Your answer should be a single number: the count of lines in the entries below that contain "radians".

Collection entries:
────

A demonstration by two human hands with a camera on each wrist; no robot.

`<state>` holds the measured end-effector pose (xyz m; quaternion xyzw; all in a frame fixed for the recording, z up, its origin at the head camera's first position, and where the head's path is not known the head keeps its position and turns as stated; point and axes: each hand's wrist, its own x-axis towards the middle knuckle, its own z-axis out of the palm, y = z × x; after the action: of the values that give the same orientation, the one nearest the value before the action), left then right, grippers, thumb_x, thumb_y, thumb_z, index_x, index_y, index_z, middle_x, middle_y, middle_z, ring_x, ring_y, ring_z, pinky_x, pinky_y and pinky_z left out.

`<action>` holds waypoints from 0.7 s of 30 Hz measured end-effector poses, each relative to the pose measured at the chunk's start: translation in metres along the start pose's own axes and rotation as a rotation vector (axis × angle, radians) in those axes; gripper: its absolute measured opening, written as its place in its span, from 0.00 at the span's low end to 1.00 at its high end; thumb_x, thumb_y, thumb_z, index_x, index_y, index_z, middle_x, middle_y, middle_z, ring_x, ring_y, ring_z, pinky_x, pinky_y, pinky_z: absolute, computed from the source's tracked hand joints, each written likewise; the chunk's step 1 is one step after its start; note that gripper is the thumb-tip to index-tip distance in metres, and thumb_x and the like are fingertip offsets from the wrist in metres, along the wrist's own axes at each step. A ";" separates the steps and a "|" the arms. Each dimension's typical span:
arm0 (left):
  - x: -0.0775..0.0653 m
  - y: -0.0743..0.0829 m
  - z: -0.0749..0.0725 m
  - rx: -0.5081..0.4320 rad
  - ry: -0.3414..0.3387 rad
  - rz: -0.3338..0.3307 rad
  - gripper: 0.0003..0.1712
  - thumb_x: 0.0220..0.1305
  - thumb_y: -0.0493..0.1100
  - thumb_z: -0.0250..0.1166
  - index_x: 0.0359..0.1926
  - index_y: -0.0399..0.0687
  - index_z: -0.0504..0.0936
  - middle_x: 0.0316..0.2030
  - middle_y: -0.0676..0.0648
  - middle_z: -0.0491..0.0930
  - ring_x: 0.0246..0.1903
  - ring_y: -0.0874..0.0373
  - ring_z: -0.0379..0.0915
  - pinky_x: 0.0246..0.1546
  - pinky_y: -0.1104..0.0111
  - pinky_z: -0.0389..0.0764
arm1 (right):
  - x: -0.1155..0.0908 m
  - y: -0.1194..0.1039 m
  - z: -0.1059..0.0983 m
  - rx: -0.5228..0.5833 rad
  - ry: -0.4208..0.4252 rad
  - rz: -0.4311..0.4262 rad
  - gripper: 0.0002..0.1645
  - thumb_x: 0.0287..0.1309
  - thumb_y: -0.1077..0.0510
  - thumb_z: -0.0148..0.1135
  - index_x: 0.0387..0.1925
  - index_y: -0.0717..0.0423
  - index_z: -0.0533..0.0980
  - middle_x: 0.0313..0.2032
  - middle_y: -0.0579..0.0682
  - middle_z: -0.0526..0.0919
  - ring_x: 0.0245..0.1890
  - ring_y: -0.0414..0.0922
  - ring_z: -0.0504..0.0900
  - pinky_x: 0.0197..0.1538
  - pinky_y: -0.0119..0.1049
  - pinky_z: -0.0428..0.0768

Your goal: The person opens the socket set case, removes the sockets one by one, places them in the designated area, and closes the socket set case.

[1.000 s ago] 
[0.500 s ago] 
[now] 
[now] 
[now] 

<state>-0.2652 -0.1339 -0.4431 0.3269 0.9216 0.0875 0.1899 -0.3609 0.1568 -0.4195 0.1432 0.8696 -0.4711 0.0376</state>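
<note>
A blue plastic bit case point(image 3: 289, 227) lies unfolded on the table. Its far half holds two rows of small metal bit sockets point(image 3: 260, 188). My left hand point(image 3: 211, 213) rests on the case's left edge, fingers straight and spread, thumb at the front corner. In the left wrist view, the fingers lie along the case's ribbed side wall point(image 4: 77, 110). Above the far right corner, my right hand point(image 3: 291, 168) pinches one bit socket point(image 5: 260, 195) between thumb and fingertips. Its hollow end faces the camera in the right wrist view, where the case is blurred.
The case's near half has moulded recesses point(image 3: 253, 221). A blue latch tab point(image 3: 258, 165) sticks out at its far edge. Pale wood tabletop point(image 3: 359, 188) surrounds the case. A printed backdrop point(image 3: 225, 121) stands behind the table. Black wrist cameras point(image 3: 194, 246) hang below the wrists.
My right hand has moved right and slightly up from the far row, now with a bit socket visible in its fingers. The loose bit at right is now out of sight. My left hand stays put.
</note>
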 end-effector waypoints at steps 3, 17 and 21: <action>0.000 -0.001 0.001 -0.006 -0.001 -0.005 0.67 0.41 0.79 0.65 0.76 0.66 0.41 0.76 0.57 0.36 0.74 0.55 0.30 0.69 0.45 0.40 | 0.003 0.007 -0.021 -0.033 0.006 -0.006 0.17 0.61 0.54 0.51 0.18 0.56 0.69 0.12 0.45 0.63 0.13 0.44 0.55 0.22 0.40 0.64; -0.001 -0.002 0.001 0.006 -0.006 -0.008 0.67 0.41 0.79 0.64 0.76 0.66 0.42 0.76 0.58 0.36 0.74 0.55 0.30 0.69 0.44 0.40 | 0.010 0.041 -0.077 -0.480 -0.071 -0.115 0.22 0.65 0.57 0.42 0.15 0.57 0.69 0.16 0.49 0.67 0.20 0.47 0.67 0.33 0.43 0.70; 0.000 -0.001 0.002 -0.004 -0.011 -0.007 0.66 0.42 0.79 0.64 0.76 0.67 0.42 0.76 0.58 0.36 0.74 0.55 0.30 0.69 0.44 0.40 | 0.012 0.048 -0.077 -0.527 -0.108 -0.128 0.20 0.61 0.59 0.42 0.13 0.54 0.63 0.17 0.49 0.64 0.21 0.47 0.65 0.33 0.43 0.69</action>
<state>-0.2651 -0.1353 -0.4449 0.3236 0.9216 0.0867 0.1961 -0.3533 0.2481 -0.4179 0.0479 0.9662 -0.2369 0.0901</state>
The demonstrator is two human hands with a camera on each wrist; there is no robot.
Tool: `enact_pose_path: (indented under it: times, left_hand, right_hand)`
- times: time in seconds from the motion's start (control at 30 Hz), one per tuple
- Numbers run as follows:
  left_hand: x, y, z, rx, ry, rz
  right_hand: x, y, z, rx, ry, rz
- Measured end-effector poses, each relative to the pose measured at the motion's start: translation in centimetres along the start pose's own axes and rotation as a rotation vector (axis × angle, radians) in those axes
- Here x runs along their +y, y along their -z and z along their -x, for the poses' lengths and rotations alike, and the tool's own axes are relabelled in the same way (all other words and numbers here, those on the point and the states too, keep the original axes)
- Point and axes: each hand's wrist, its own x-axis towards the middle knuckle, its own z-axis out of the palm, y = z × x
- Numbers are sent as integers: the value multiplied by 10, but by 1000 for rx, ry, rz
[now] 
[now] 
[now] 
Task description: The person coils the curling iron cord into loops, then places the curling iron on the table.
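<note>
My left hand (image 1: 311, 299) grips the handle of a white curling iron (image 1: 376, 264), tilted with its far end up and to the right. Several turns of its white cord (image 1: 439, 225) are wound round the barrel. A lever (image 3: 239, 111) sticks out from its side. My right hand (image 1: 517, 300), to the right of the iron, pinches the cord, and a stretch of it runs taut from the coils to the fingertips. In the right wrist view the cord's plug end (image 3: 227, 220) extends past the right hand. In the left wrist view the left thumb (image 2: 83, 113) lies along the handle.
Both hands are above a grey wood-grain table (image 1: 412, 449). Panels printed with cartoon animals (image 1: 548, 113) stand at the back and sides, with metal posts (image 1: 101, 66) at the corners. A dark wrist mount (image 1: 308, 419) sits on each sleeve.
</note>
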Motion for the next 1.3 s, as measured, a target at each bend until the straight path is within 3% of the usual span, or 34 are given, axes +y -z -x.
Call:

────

Response to this exercise: 2